▶ What you have to do: In the entries that follow, find the line containing "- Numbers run"; from there, copy every line exactly through the line containing "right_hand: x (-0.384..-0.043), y".
○ ○ ○
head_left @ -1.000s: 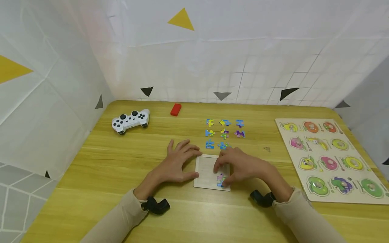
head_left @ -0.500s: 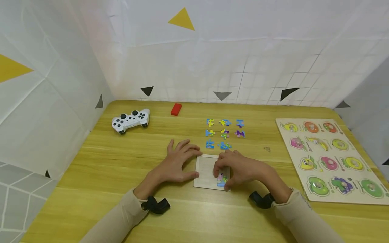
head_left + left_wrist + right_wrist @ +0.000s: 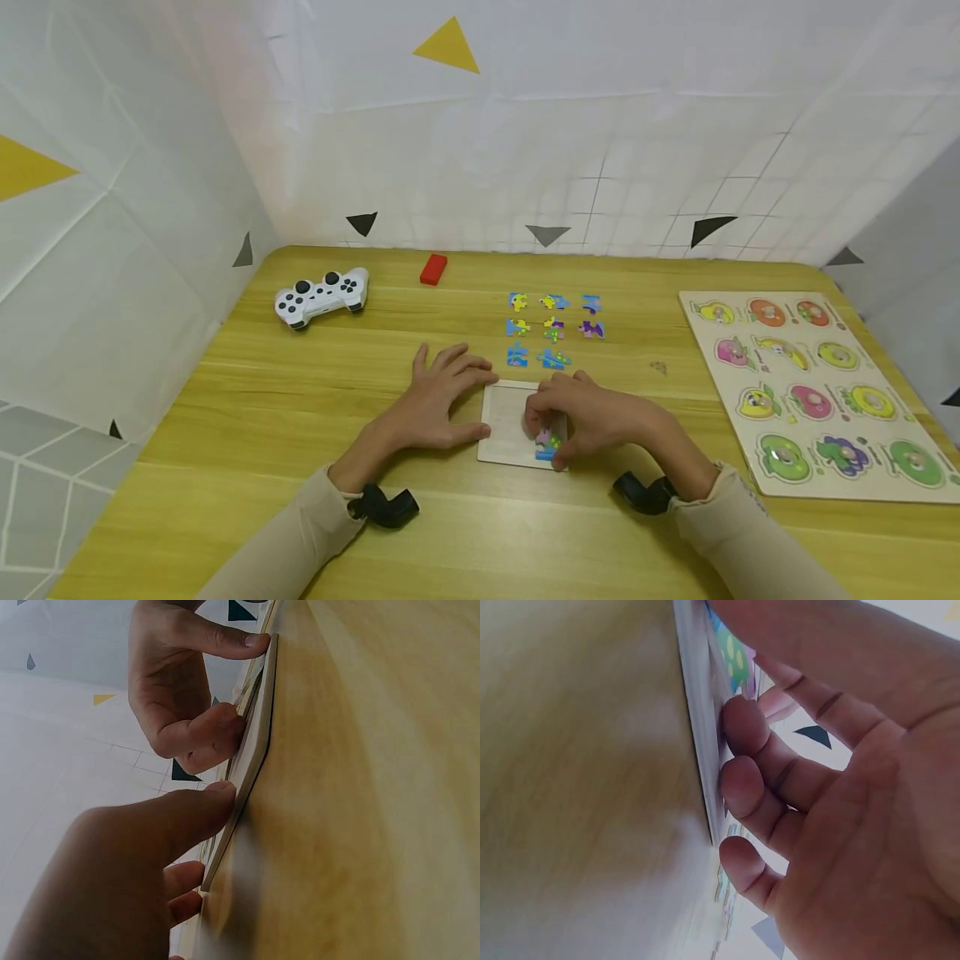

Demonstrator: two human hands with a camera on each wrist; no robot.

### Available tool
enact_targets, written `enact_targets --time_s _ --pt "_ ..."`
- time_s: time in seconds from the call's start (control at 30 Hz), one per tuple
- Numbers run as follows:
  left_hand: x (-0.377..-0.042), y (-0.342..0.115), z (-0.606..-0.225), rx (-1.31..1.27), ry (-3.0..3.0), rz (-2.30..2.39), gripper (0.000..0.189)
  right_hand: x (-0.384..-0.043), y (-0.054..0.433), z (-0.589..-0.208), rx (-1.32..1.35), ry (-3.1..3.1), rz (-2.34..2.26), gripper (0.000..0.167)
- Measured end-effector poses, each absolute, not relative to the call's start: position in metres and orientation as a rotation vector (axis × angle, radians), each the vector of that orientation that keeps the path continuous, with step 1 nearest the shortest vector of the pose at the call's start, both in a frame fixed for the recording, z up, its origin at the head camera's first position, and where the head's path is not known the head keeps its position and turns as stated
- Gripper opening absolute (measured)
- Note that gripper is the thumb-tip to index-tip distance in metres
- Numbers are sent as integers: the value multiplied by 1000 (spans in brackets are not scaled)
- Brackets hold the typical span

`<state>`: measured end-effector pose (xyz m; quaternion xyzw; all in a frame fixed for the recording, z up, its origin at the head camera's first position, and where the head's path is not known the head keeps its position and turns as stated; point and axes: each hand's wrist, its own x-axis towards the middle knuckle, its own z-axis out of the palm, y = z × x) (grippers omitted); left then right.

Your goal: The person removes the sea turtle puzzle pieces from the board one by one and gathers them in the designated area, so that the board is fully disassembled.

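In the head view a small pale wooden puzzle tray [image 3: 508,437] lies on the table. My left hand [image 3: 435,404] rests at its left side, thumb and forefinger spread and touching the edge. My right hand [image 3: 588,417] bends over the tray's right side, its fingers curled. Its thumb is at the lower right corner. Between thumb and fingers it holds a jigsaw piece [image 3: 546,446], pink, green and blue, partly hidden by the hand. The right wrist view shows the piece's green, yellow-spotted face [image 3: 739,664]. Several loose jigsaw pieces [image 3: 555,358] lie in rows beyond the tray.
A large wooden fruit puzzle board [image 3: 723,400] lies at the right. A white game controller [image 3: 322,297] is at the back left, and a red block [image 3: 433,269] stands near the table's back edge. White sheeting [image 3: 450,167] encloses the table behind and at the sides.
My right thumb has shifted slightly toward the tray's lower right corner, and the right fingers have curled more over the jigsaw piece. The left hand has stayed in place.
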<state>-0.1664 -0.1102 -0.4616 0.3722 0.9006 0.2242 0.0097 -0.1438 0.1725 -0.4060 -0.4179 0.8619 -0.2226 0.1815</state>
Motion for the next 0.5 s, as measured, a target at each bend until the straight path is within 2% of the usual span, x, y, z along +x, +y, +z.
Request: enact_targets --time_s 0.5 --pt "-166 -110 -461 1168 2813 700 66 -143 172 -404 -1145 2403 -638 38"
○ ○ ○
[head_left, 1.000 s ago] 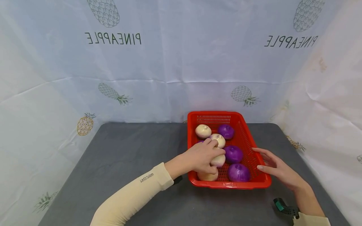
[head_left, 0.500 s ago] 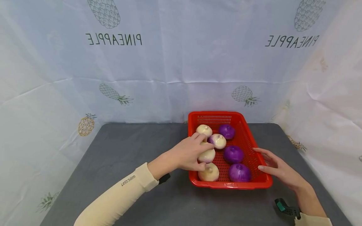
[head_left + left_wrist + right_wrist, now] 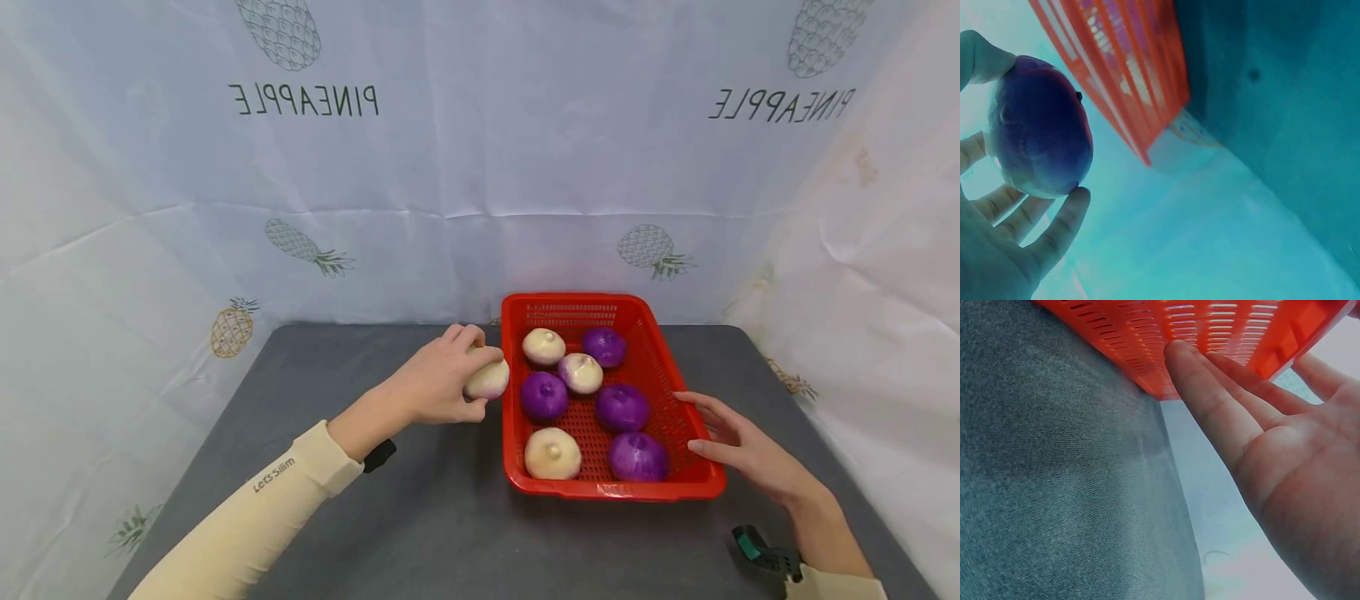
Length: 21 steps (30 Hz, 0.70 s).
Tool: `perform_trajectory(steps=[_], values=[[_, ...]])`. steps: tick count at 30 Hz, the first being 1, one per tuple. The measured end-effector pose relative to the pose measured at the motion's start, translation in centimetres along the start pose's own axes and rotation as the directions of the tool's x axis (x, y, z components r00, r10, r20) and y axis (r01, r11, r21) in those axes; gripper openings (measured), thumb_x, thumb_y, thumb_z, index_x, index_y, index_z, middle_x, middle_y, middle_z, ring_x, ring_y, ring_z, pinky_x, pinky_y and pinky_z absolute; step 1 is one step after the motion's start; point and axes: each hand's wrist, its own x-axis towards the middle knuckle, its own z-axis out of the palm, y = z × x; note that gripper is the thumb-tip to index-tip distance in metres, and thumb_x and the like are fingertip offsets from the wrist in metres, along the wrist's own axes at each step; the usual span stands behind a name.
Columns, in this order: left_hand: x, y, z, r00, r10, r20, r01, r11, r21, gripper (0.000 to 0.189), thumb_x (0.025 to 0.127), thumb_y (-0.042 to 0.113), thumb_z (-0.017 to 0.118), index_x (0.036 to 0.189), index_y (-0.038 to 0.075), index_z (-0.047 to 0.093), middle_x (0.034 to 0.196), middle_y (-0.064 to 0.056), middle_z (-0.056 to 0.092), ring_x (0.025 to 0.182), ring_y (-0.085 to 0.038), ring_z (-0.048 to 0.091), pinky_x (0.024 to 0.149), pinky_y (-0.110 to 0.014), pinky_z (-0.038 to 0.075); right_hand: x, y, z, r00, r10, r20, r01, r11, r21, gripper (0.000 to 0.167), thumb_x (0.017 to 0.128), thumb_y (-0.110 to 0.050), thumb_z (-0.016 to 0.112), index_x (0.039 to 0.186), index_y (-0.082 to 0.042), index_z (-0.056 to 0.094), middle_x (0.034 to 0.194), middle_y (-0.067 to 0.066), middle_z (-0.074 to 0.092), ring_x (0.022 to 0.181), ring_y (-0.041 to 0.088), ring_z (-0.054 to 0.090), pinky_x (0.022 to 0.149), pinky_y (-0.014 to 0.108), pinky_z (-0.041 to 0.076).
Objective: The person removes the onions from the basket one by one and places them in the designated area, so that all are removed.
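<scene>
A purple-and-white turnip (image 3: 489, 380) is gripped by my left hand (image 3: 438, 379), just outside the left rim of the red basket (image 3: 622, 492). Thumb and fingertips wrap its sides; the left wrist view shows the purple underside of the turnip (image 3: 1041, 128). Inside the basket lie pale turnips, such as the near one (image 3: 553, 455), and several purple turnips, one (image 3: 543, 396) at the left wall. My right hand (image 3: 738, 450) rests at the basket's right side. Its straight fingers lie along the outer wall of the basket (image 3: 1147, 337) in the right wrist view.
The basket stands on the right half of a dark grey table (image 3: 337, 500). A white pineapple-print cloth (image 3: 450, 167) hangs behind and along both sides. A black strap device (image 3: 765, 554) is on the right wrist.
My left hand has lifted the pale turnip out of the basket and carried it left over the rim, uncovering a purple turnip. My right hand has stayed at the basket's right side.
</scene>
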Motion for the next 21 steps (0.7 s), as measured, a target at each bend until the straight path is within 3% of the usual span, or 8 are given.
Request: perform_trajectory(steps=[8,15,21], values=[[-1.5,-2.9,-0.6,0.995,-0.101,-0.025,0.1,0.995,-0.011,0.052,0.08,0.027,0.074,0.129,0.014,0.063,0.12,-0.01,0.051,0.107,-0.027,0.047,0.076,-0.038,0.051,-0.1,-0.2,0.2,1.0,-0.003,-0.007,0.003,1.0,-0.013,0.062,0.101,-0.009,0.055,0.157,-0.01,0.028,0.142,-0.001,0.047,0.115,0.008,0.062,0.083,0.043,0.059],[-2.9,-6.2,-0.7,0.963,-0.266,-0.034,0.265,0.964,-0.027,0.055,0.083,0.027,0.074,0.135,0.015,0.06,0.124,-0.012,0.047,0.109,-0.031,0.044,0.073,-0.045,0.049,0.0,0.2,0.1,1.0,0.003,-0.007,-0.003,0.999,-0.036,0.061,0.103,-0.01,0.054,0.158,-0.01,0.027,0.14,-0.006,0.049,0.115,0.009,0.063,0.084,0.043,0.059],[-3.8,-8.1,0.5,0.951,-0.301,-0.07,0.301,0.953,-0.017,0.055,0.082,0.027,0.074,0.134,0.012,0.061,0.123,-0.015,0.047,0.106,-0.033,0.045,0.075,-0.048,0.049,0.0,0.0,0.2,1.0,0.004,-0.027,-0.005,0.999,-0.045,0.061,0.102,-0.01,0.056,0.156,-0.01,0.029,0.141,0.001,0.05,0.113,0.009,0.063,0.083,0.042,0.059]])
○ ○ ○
▶ Result of this exercise:
- Numbers run as follows:
  left_hand: x (-0.377..-0.042), y (-0.342..0.115), z (-0.606..-0.225), rx (-1.31..1.27), ry (-3.0..3.0), rz (-2.30..2.39), gripper (0.000..0.189)
  right_hand: x (-0.384..-0.043), y (-0.054..0.433), z (-0.589..-0.208), rx (-1.32..1.35), ry (-3.1..3.1), rz (-2.34..2.26), gripper (0.000..0.167)

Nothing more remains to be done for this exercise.